La peinture à la cire : histoire et usages actuels
Cette semaine, je m’attache à vous parler de la peinture à la cire. Malheureusement, peu usitée, cette technique de peinture offre pourtant de magnifiques rendus et des œuvres empreintes de poésie.
Utilisée depuis l’Antiquité, elle consiste à mélanger des couleurs et un liant, ici la cire d’abeille.
Je vous explique tout sur cette peinture.
Petite histoire de la peinture à la cire
Comme je vous l’ai dit en introduction, la peinture à la cire existe depuis l’Antiquité. Vous le voyez, ce n’est pas une invention récente.
Les portraits funéraires de Fayoum, retrouvés sur des momies et réalisés avec ce procédé, ont été découverts en Égypte. La datation de leur réalisation est peu précise, mais ils auraient été peints vers le IIe ou IIIe siècle apr. J.-C. C’est dire s’ils ont résisté au temps !

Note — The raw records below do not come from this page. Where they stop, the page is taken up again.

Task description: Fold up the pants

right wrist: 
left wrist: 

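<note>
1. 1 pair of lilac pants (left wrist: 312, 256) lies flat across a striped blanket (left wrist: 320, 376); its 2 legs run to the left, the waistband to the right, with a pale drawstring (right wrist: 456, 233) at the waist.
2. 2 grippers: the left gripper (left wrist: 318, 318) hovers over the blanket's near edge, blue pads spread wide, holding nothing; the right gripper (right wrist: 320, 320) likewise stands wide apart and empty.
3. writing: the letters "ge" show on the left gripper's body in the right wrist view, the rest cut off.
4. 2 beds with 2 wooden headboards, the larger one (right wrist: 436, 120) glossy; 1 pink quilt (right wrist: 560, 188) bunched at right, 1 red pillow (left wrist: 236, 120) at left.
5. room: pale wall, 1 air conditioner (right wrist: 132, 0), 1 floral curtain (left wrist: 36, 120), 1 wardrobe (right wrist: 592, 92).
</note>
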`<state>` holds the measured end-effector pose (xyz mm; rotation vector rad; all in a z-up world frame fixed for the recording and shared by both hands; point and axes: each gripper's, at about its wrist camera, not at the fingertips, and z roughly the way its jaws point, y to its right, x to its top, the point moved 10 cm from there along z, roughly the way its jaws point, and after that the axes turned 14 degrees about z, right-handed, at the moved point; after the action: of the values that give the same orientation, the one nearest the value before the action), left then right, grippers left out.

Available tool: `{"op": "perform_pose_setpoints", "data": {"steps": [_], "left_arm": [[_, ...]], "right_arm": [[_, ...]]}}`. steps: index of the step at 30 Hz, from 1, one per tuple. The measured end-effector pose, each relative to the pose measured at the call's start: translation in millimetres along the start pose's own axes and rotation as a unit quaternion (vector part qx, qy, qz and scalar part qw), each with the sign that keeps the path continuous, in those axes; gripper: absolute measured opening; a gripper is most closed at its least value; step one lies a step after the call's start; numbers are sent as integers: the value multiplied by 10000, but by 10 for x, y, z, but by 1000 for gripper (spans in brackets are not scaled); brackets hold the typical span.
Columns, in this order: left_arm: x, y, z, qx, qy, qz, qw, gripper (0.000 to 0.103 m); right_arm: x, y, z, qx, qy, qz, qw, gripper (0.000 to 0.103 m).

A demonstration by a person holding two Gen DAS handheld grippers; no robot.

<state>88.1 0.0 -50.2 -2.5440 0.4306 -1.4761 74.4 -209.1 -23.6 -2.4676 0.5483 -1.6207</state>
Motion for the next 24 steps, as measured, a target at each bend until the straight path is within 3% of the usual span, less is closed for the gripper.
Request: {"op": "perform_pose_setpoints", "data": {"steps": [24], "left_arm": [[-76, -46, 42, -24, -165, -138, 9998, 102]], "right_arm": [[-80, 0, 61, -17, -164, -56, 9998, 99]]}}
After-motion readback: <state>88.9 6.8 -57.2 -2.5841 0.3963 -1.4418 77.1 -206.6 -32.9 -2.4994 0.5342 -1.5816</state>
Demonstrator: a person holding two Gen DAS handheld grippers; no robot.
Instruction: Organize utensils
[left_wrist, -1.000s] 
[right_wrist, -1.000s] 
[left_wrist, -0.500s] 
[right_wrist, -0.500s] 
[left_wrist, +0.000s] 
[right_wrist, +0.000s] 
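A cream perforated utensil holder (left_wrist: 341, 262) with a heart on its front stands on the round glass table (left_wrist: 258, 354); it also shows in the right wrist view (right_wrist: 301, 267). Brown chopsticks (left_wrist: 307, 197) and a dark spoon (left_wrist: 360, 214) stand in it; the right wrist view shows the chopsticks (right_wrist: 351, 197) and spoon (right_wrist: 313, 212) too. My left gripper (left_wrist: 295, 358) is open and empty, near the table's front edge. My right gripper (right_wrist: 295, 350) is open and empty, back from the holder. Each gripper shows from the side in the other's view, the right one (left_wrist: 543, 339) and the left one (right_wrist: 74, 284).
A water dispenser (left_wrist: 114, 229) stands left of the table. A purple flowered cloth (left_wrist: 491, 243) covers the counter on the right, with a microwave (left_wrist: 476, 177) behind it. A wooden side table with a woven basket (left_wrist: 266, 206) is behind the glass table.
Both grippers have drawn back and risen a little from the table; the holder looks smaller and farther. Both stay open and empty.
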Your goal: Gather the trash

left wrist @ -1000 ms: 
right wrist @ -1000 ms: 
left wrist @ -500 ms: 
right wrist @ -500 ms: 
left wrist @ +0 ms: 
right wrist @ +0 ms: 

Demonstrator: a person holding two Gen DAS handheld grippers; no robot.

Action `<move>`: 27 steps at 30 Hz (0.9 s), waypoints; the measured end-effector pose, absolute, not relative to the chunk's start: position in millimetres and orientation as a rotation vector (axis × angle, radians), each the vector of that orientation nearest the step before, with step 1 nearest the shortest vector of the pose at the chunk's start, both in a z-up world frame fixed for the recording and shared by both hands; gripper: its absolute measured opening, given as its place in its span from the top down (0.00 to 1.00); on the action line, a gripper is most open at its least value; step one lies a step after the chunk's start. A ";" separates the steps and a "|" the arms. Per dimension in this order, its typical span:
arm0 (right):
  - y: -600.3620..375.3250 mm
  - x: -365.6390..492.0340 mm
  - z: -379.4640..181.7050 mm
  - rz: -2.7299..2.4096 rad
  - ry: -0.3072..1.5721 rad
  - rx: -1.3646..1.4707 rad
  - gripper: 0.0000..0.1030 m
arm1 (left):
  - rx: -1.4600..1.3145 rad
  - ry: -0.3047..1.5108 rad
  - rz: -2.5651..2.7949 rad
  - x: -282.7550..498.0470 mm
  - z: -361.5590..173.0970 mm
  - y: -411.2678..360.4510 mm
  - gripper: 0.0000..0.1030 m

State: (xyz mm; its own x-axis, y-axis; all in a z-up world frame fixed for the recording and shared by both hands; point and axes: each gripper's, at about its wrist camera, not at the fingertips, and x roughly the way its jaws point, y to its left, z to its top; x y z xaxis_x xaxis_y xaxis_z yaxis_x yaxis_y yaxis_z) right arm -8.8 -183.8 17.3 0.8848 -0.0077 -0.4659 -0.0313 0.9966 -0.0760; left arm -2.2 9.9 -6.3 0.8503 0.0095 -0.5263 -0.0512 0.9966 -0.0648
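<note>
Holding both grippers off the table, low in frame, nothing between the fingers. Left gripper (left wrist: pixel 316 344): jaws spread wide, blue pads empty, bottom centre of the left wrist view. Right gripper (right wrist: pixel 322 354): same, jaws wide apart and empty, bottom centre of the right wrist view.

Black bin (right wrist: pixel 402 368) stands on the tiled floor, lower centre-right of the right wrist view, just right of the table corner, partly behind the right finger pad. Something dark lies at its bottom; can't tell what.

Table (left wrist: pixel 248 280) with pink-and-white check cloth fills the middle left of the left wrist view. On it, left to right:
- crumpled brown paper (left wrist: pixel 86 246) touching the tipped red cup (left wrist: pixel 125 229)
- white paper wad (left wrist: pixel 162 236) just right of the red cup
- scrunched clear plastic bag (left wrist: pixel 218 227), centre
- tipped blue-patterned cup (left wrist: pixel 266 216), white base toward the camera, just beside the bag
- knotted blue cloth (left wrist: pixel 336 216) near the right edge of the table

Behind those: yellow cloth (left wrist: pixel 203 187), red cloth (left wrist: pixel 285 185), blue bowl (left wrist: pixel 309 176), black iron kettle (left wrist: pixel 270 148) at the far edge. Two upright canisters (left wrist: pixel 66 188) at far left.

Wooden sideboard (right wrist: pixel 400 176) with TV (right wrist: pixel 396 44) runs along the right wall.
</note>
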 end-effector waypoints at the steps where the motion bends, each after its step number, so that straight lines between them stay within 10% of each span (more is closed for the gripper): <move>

L’écrivain et naturaliste Pline l’Ancien, né en 23 apr. J.-C. , parle de la peinture à la cire et de la peinture à l’encaustique dans ses ouvrages.
Il en explique largement la fabrication, en particulier de la cire de Carthage, la plus réputée à cette époque. Elle était utilisée aussi bien par les apothicaires que par les peintres.
La cire d’abeille était alors bouillie dans de l’eau de mer à laquelle était ajouté du nitre. La fleur de cire (blanche) qui remontait à la surface était alors récupérée. On lui ajoutait des pigments afin de créer des cires de différentes couleurs.
Au fil du temps, les techniques ont varié.
C’est Diderot qui en parle à nouveau en 1755 à travers son ouvrage “L’histoire et le secret de la peinture à la cire”. À l’époque de Diderot, au XVIIIe siècle, le processus de saponification est très en vogue.
Ce processus par saponification est toujours usité aujourd’hui.
Philippe Cognée est un artiste très connu pour ses œuvres réalisées à la cire d’abeille. Si vous ne le connaissez pas, je vous conseille d’aller admirer son travail, en particulier la toile “Idole” faite en 2017.
Cire à chaud ou cire à froid ?
Ces 2 cires sont différentes, tant dans leurs fabrications que dans leurs usages.
Cire à chaud ou encaustique
- La cire
Encaustique vient du grec enkaustikos qui signifie : faire brûler, graver par le feu. Elle est généralement composée de cires d’abeilles naturelles mélangées à un oléorésineux tel que la résine Dammar.
- Le matériel
Cette technique nécessite plus de matériel et est plus complexe à utiliser que la cire froide.
En effet, la cire est solide à l’état naturel. Lorsqu’elle est utilisée en peinture, elle doit être chauffée pour devenir liquide et ainsi pouvoir être appliquée, au pinceau par exemple.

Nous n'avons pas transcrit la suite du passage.